*Your assignment*
Please reproduce the entries below exactly, leaving the pictures out.
Extracted data section start
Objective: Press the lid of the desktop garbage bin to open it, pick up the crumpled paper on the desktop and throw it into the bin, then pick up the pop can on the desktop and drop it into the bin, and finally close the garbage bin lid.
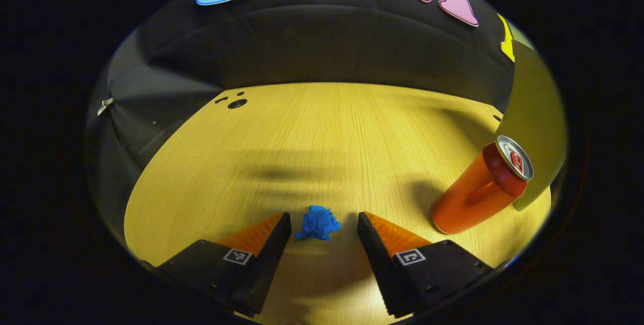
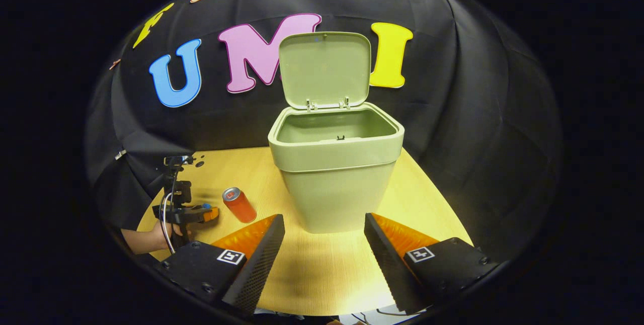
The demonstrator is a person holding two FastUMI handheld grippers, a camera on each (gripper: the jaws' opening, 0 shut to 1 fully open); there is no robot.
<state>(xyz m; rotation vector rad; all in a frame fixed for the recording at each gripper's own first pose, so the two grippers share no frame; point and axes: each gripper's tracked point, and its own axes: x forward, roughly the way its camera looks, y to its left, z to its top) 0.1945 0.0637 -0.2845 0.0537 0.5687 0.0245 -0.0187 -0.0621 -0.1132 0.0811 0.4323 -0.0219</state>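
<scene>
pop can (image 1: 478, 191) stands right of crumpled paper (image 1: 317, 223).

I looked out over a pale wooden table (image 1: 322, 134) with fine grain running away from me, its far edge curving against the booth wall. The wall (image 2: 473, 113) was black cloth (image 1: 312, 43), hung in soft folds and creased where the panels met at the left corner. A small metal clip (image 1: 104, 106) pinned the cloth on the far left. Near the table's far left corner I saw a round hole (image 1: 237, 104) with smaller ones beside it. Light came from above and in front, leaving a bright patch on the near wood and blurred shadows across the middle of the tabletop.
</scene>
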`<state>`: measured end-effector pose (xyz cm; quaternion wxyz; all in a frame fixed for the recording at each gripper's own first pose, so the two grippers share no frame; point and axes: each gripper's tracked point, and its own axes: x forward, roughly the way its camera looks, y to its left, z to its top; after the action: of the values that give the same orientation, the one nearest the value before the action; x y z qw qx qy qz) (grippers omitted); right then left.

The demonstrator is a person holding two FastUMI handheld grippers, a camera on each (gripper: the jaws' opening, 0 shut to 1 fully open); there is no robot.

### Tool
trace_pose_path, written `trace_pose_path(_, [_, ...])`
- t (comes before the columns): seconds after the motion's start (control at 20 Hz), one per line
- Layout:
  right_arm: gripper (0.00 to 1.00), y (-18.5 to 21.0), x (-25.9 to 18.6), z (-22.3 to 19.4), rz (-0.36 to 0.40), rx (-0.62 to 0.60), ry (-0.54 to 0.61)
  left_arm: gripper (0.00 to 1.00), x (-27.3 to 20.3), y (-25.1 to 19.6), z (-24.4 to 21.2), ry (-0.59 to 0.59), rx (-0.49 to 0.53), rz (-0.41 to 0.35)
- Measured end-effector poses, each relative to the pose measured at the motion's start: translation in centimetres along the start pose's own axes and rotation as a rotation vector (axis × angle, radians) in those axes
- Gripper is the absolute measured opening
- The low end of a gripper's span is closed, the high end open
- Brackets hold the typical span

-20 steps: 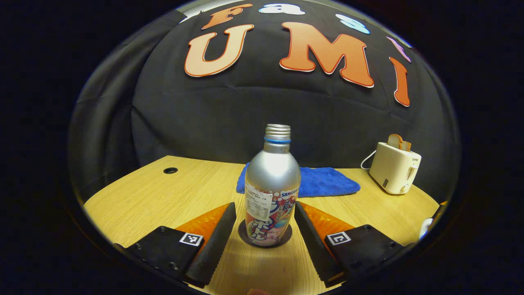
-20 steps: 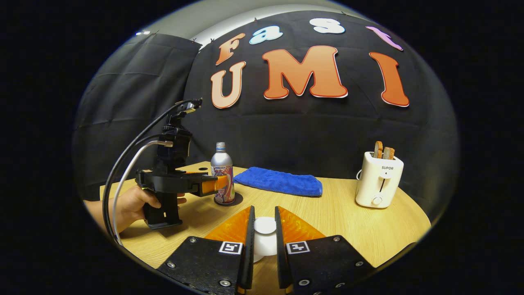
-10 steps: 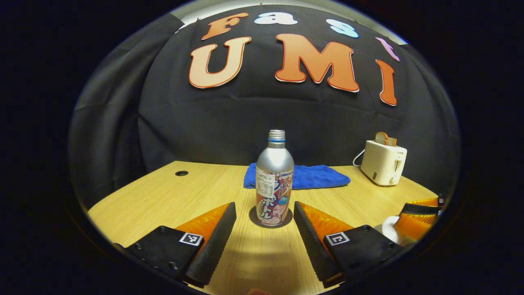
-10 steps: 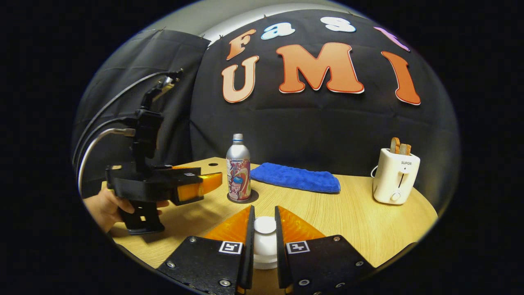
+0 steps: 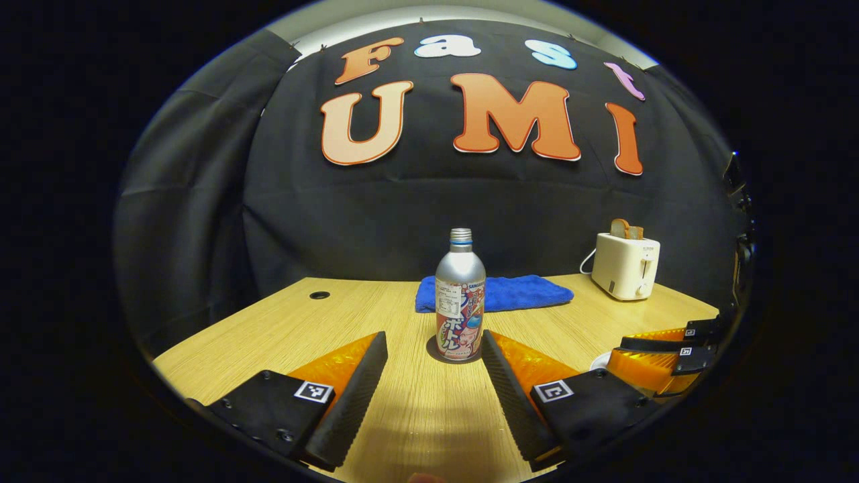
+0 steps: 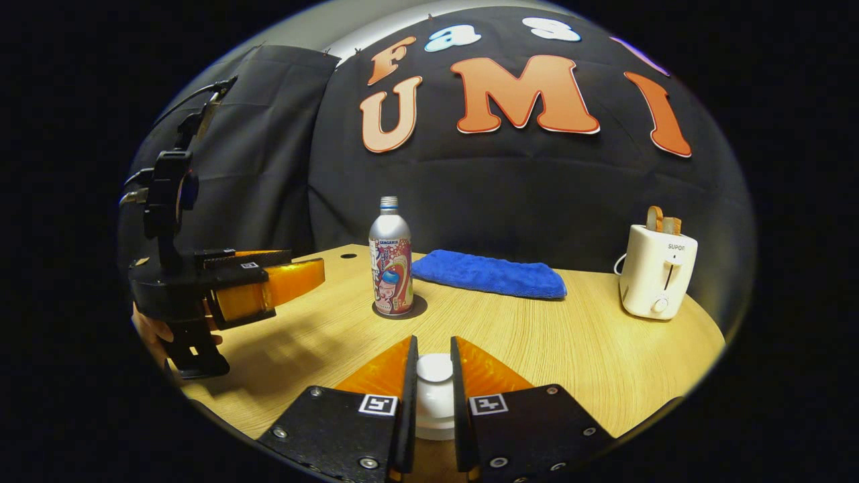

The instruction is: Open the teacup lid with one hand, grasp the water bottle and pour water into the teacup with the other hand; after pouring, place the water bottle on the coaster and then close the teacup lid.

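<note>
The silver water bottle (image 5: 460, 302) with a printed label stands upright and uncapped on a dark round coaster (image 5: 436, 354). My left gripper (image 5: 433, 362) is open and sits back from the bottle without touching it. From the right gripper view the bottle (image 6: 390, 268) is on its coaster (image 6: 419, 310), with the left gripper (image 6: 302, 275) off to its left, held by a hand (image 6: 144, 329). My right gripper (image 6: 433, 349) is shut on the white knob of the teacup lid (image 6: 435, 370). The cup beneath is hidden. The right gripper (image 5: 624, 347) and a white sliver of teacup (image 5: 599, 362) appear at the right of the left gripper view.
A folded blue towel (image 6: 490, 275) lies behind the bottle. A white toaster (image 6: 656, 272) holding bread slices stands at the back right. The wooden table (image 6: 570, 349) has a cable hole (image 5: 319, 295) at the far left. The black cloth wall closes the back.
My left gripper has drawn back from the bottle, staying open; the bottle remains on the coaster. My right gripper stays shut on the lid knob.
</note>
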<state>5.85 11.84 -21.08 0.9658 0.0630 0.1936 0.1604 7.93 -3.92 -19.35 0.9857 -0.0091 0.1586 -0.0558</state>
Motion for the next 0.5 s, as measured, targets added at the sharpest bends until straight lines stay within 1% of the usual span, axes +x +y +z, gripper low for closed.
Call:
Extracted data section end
*Response to this task*
Objective: Press the lid of the desktop garbage bin to open it, pick up the crumpled paper on the desktop and throw it into the bin, then pick up the pop can on the desktop and drop it into the bin, and finally close the garbage bin lid.
The demonstrator is a person holding two FastUMI handheld grippers, a camera on each (gripper: the jaws' opening, 0 shut to 1 fully open); there is no robot.
<state>(xyz m; rotation vector rad; all in a frame fixed for the recording at each gripper's own first pose, so the two grippers share no frame; point and axes: each gripper's tracked point, and its own axes: x forward, roughly the way its camera looks, y to its left, z to its top) 0.1945 0.0637 -0.2845 0.0537 0.5687 0.0245 -0.0187 -0.0621 -0.1132 0.0811 0.4323 -0.0219</state>
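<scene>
pop can (image 1: 478, 191) stands right of crumpled paper (image 1: 317, 223).

I looked out over a pale wooden table (image 1: 322, 134) with fine grain running away from me, its far edge curving against the booth wall. The wall (image 2: 473, 113) was black cloth (image 1: 312, 43), hung in soft folds and creased where the panels met at the left corner. A small metal clip (image 1: 104, 106) pinned the cloth on the far left. Near the table's far left corner I saw a round hole (image 1: 237, 104) with smaller ones beside it. Light came from above and in front, leaving a bright patch on the near wood and blurred shadows across the middle of the tabletop.
</scene>
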`<state>`: measured end-effector pose (xyz cm; quaternion wxyz; all in a frame fixed for the recording at each gripper's own first pose, so the two grippers share no frame; point and axes: each gripper's tracked point, and its own axes: x forward, roughly the way its camera looks, y to its left, z to its top; after the action: of the values that give the same orientation, the one nearest the value before the action; x y z qw qx qy qz) (grippers omitted); right then left.

The demonstrator is a person holding two FastUMI handheld grippers, a camera on each (gripper: the jaws' opening, 0 shut to 1 fully open); there is no robot.

### Tool
trace_pose_path, written `trace_pose_path(_, [_, ...])`
- t (comes before the columns): seconds after the motion's start (control at 20 Hz), one per line
- Layout:
  right_arm: gripper (0.00 to 1.00), y (-18.5 to 21.0), x (-25.9 to 18.6), z (-22.3 to 19.4), rz (-0.36 to 0.40), rx (-0.62 to 0.60), ry (-0.54 to 0.61)
  left_arm: gripper (0.00 to 1.00), x (-27.3 to 20.3), y (-25.1 to 19.6), z (-24.4 to 21.2), ry (-0.59 to 0.59), rx (-0.49 to 0.53), rz (-0.41 to 0.35)
- Measured end-effector poses, each relative to the pose measured at the motion's start: translation in centimetres along the start pose's own axes and rotation as a rotation vector (axis × angle, radians) in those axes
- Gripper is the absolute measured opening
- The low end of a gripper's span is closed, the high end open
- Brackets hold the typical span

-20 steps: 
-20 steps: 
-10 steps: 
-10 steps: 
+0 steps: 
+0 steps: 

The instruction is: Open the teacup lid with one hand, grasp the water bottle and pour water into the teacup with the other hand; after pouring, place the water bottle on the coaster and then close the teacup lid.

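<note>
The silver water bottle (image 5: 460, 302) with a printed label stands upright and uncapped on a dark round coaster (image 5: 436, 354). My left gripper (image 5: 433, 362) is open and sits back from the bottle without touching it. From the right gripper view the bottle (image 6: 390, 268) is on its coaster (image 6: 419, 310), with the left gripper (image 6: 302, 275) off to its left, held by a hand (image 6: 144, 329). My right gripper (image 6: 433, 349) is shut on the white knob of the teacup lid (image 6: 435, 370). The cup beneath is hidden. The right gripper (image 5: 624, 347) and a white sliver of teacup (image 5: 599, 362) appear at the right of the left gripper view.
A folded blue towel (image 6: 490, 275) lies behind the bottle. A white toaster (image 6: 656, 272) holding bread slices stands at the back right. The wooden table (image 6: 570, 349) has a cable hole (image 5: 319, 295) at the far left. The black cloth wall closes the back.
My left gripper has drawn back from the bottle, staying open; the bottle remains on the coaster. My right gripper stays shut on the lid knob.
</note>
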<state>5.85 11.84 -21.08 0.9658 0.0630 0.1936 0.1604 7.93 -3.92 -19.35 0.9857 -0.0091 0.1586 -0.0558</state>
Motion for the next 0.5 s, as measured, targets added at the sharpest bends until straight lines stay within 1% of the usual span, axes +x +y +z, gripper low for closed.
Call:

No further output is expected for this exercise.